__TASK DIRECTIONS__. Find every line below with the string "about" and pick it out.

Items listed in a dataset
==*==

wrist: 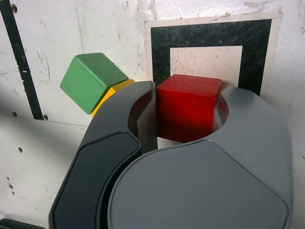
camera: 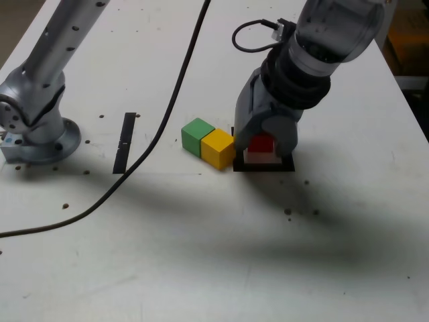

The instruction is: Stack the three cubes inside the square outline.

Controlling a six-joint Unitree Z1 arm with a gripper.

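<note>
Exterior view: gripper (camera: pixel 265 145) low over square outline (camera: pixel 265 166) on bench (camera: pixel 201 235), jaws around red cube (camera: pixel 262 143). Yellow cube (camera: pixel 218 148) just beside outline on view's left, touching green cube (camera: pixel 198 136). Black strip (camera: pixel 125 141) farther left.

Wrist view: gripper (wrist: pixel 187 117) closed against red cube (wrist: pixel 187 107), cube within outline (wrist: pixel 209 36). Green cube (wrist: pixel 90 80) partly hid yellow cube (wrist: pixel 112 93) outside outline.

Arm reaching steeply downward from its base (camera: pixel 37 127), wrist bent, gripper (camera: pixel 263 144) lowered to the table with jaws closed around the red cube (wrist: pixel 187 106).
</note>
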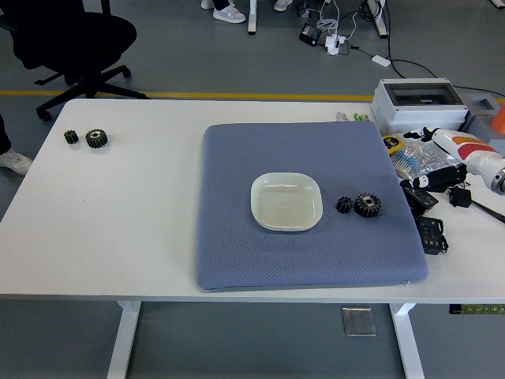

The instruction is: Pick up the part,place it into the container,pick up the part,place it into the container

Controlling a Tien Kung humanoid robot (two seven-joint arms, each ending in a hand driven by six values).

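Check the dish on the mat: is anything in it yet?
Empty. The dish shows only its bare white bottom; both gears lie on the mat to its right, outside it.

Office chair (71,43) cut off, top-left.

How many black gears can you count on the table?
4. A small gear and large gear lie on the blue mat; another small gear and large gear lie far left.
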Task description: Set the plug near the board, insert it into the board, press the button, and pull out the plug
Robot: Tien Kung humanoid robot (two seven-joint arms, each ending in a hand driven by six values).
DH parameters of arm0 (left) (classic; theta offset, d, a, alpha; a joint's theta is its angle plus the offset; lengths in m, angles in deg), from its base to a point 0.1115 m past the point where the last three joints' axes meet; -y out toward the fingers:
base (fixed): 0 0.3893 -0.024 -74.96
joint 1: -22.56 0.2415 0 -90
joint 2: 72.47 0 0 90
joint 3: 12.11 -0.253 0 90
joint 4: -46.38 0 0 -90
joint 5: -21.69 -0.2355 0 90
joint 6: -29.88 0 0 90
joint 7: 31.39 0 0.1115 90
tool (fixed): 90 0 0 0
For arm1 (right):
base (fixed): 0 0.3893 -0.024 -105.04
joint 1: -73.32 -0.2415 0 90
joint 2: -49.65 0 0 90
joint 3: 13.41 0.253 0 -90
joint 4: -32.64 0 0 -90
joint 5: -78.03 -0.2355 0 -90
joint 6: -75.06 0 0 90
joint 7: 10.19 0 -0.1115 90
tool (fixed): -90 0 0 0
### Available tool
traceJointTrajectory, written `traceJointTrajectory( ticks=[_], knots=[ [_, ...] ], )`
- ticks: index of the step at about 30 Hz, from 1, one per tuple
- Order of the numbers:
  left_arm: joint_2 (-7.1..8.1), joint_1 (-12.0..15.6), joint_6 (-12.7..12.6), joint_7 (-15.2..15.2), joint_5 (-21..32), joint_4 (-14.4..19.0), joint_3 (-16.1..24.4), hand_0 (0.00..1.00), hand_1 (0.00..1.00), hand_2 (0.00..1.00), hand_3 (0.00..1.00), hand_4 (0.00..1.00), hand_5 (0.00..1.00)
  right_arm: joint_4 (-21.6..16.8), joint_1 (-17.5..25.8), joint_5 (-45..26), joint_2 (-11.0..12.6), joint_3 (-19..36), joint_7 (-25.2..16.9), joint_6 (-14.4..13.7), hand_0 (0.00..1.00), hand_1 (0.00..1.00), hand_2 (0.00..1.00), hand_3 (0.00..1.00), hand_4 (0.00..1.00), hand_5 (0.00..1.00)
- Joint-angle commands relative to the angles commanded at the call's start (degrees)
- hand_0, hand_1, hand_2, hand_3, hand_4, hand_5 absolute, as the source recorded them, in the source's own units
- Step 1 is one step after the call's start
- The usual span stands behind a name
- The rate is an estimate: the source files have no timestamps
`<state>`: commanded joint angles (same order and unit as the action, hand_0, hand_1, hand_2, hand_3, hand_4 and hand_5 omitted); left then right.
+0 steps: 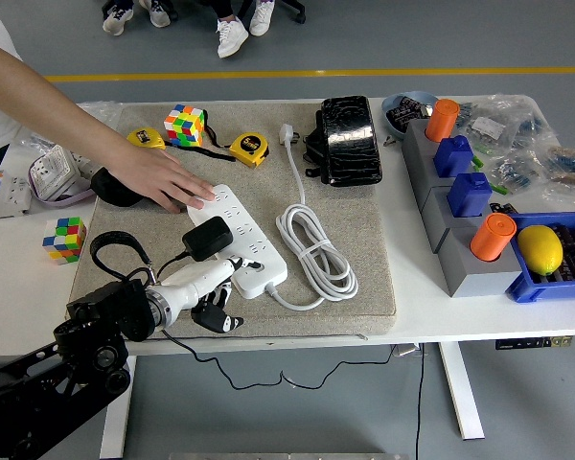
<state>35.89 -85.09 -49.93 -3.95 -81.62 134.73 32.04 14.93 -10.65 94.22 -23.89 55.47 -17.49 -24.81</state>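
- White power strip point(240, 236) lies on the grey mat point(364, 240) toward the desk's point(412, 321) near-left side, its cord point(311, 251) coiled just beside it.
- We see the black plug point(207, 239) seated upright on the strip's near half, its thin cable running off over the desk's near edge.
- We read the placing and inserting steps as done; whether the button has been pressed we cannot tell from this view.
- Our left robot hand point(216, 287) sits at the strip's near end, white fingers point(232, 268) extended onto the strip just below the plug, darker fingers curled under at the mat's near edge; it holds nothing.
- Our right arm is out of view.
- A person's hand point(163, 179) reaches in from the desk's far-left corner and rests flat on the strip's far end, seemingly steadying it.
- Pulling the plug out remains, in our judgement.
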Motion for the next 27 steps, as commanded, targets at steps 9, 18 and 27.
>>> traceJointTrajectory(
  ticks=[9,18,27],
  knots=[
    [0.71,0.7,-2.9,-5.0,4.2,2.0,1.9,0.074,0.115,0.172,0.876,0.706,0.002,0.0,-0.1,0.1,-0.1,0.1,0.0,0.0,0.549,0.607,0.546,0.509,0.85,0.375],
    [1.24,1.2,-13.9,-18.9,20.0,0.4,2.6,0.157,0.145,0.278,0.723,0.775,0.163,0.0,-0.2,0.1,-0.1,0.1,0.0,0.0,0.549,0.607,0.546,0.509,0.85,0.375],
    [-0.27,1.9,-25.0,-35.4,41.0,-6.6,1.0,0.323,0.402,0.512,0.576,0.82,0.276,0.3,-0.2,-0.4,-0.3,-0.4,0.0,0.0,0.549,0.607,0.546,0.509,0.85,0.376]
  ],
)
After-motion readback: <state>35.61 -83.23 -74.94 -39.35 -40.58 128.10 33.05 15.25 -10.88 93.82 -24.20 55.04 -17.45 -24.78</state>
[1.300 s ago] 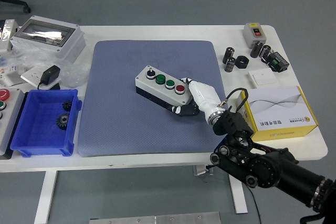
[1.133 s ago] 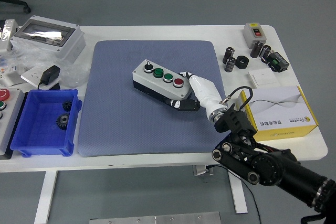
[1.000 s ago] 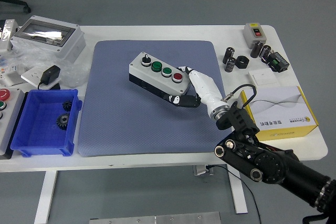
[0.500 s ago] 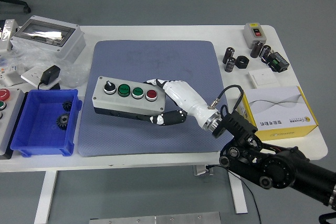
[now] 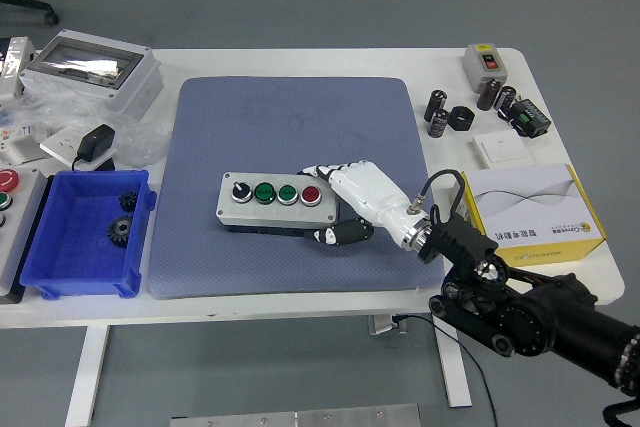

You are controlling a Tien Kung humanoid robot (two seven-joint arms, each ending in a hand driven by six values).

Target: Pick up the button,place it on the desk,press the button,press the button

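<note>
Head view: right hand (image 5: 365,197) fingers (image 5: 330,171) clasp the button box (image 5: 272,203)'s right end on the mat (image 5: 290,127).

A robot's right hand (image 5: 352,199) grips the right end of a grey button box (image 5: 272,203) on a blue mat (image 5: 290,117) covering the white bench (image 5: 450,62). The box's black knob, two green buttons and one red button face up. A blue bin (image 5: 60,247) sits left, a yellow box (image 5: 540,215) right.
</note>
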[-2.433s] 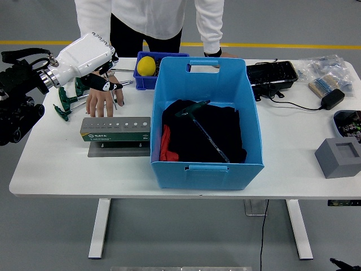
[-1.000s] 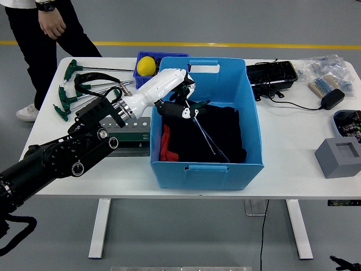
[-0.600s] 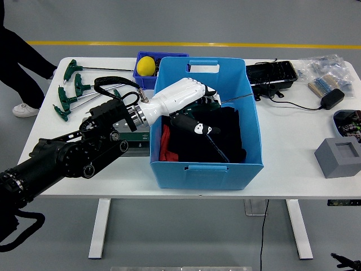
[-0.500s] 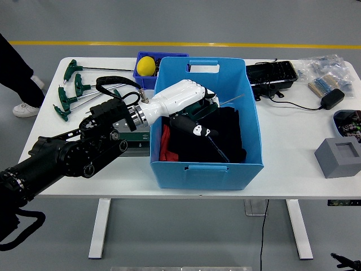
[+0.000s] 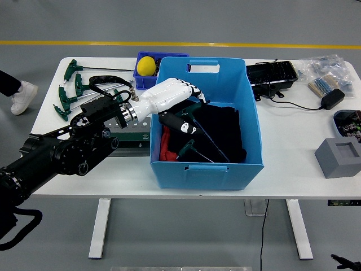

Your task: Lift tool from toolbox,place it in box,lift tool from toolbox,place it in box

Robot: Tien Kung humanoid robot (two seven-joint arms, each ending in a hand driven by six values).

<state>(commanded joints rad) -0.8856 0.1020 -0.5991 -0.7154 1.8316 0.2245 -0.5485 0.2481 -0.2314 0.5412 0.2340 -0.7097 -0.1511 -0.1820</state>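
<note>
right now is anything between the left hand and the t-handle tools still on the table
Yes: the blue box's left wall. The left hand is inside the box, and the green T-handle tools lie outside on the table's far left.

My left arm (image 5: pixel 56 155) is a chain of thick black cylindrical segments, matte, with round joint housings that carry small silver-ringed screw caps on their faces. A black cable (image 5: pixel 107 86) loops up over the wrist section and drops back in beside a boxy black bracket. Past a ribbed silver metal collar (image 5: pixel 128 112), my forearm shell turns glossy white, smooth and tapered. My left hand (image 5: pixel 179 108) has a white plastic back with ridged knuckle plates, while the fingers (image 5: pixel 179 125) underneath are black, one marked with small white dots.
</note>
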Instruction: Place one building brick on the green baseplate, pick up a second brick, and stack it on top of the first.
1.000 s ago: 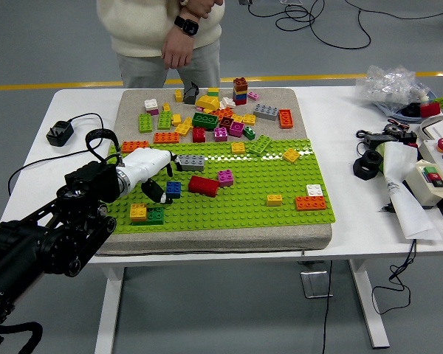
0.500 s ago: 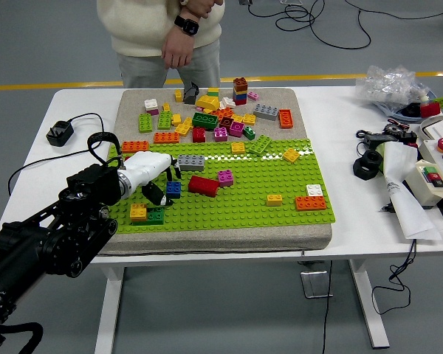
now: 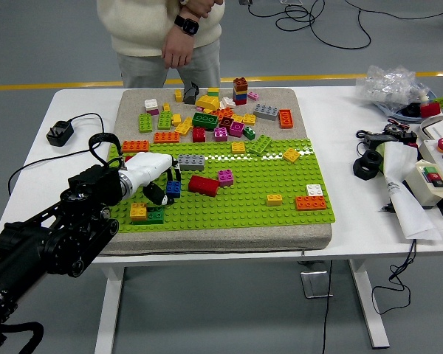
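Observation:
The green baseplate (image 3: pixel 266 177) lies on a grey pad in the middle of the table. A small blue brick (image 3: pixel 174 188) stands on its left part. My left hand (image 3: pixel 167 184), white with black fingers, reaches in from the left and straddles that brick. The thumb is just left of it and the other fingers hang over its far side, open and not clamped. A grey brick (image 3: pixel 190 162) lies just beyond the hand and a red brick (image 3: pixel 203 184) just right of the blue one. The right arm does not show.
Loose bricks (image 3: pixel 221 114) crowd the pad behind the baseplate. A yellow brick (image 3: pixel 138 212) and a green brick (image 3: pixel 155 215) sit near the plate's front left corner. A person stands at the far side, one hand (image 3: pixel 179 51) hanging. A black charger (image 3: pixel 59 133) lies left and a control box (image 3: pixel 435 173) right.
My left hand has crept a little to the right, bringing its thumb nearer the blue brick. The bricks have not moved.

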Controlling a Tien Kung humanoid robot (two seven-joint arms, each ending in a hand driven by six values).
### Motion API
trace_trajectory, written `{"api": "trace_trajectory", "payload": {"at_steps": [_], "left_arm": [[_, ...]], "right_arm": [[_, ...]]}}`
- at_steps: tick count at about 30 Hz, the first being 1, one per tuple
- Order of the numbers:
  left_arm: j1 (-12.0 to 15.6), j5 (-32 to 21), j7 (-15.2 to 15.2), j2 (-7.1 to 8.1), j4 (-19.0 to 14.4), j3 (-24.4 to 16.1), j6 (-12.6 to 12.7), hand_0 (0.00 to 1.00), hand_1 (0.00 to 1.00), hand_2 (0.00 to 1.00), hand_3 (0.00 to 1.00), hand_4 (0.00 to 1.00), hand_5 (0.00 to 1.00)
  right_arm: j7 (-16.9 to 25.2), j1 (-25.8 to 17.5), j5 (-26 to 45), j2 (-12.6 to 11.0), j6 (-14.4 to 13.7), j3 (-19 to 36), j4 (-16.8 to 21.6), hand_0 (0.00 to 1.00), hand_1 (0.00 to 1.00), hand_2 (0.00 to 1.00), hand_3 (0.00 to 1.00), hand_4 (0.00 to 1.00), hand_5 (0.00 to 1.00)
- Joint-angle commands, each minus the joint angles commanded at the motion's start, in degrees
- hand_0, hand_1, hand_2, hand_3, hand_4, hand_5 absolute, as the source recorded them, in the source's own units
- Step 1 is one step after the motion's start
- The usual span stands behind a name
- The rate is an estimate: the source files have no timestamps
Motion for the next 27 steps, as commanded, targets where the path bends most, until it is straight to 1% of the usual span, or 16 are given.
{"api": "trace_trajectory", "payload": {"at_steps": [4, 5, 10, 16, 18, 22, 27], "left_arm": [[-0.1, -0.7, 0.0, 0.07, 0.0, 0.0, 0.0, 0.836, 0.624, 0.533, 0.524, 0.704, 0.002], [-0.2, -0.7, 0.0, 0.11, 0.0, -0.1, -0.2, 0.819, 0.589, 0.536, 0.525, 0.696, 0.002], [-0.4, -1.0, -0.1, 0.22, -0.2, -0.2, -0.7, 0.819, 0.589, 0.536, 0.525, 0.696, 0.002], [-0.5, -1.1, 0.0, 0.1, 0.0, 0.0, -0.7, 0.816, 0.583, 0.538, 0.528, 0.69, 0.003], [-0.3, -1.1, 0.0, 0.22, -0.4, -0.2, -0.8, 0.805, 0.571, 0.538, 0.527, 0.674, 0.005], [0.1, -0.8, 0.3, 0.78, -1.9, -1.3, -1.5, 0.805, 0.571, 0.538, 0.527, 0.674, 0.005], [1.0, -0.5, 0.8, 1.79, -4.9, -2.9, -2.8, 0.796, 0.569, 0.537, 0.526, 0.662, 0.002]], "right_arm": [[0.0, 0.0, 0.0, 0.0, 0.0, 0.0, 0.0, 0.765, 0.704, 0.738, 0.748, 0.998, 0.63], [0.0, 0.0, 0.0, 0.0, 0.0, 0.0, 0.0, 0.766, 0.704, 0.738, 0.748, 0.998, 0.629], [0.0, -0.1, 0.0, 0.0, 0.0, 0.1, 0.0, 0.766, 0.704, 0.738, 0.748, 0.998, 0.629], [0.0, 0.0, 0.1, 0.0, 0.0, 0.0, 0.0, 0.766, 0.704, 0.738, 0.748, 0.998, 0.63], [0.0, 0.0, 0.2, 0.0, 0.0, 0.0, 0.0, 0.765, 0.704, 0.739, 0.748, 0.998, 0.63], [0.0, -0.1, 0.2, 0.0, 0.0, 0.2, 0.0, 0.765, 0.704, 0.739, 0.748, 0.998, 0.63], [0.0, -0.3, 0.3, 0.0, -0.1, 0.4, 0.0, 0.766, 0.704, 0.738, 0.748, 0.998, 0.63]]}}
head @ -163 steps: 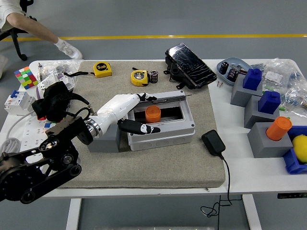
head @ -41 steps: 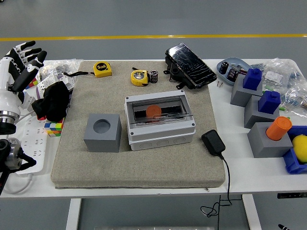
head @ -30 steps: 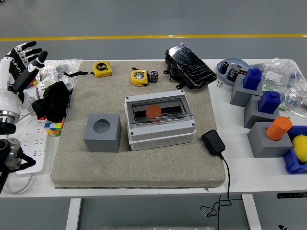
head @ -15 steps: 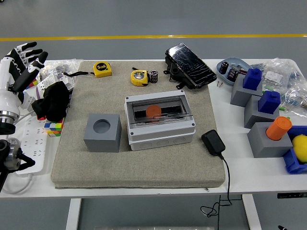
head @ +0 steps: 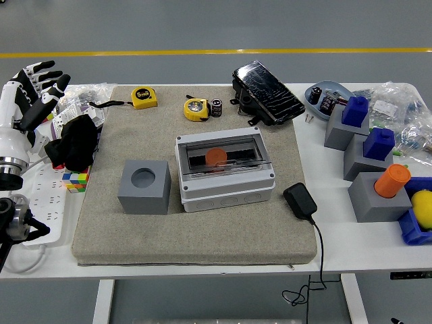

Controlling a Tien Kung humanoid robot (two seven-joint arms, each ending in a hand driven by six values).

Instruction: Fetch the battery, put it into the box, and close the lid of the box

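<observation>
Well to the right of our left hand (head: 27,94), whose fingers (head: 42,68) are spread and empty at the desk's (head: 337,243) left edge, we see the orange battery (head: 216,157) inside the box (head: 225,170) under its shut clear lid (head: 226,156).

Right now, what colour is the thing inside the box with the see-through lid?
Orange, seen through the box's closed lid in the head view.

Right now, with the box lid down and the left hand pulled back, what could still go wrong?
The lid looks closed, but whether it latched cannot be seen; it might spring open. The left hand hovers with fingers spread above the black cloth and Rubik's cube; lowering the arm there might knock them.
</observation>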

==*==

__TASK RESULT__.
- ticks: index of the step at about 30 Hz, from 1, one per tuple
- at_steps: tick count at about 30 Hz, the first being 1, one per tuple

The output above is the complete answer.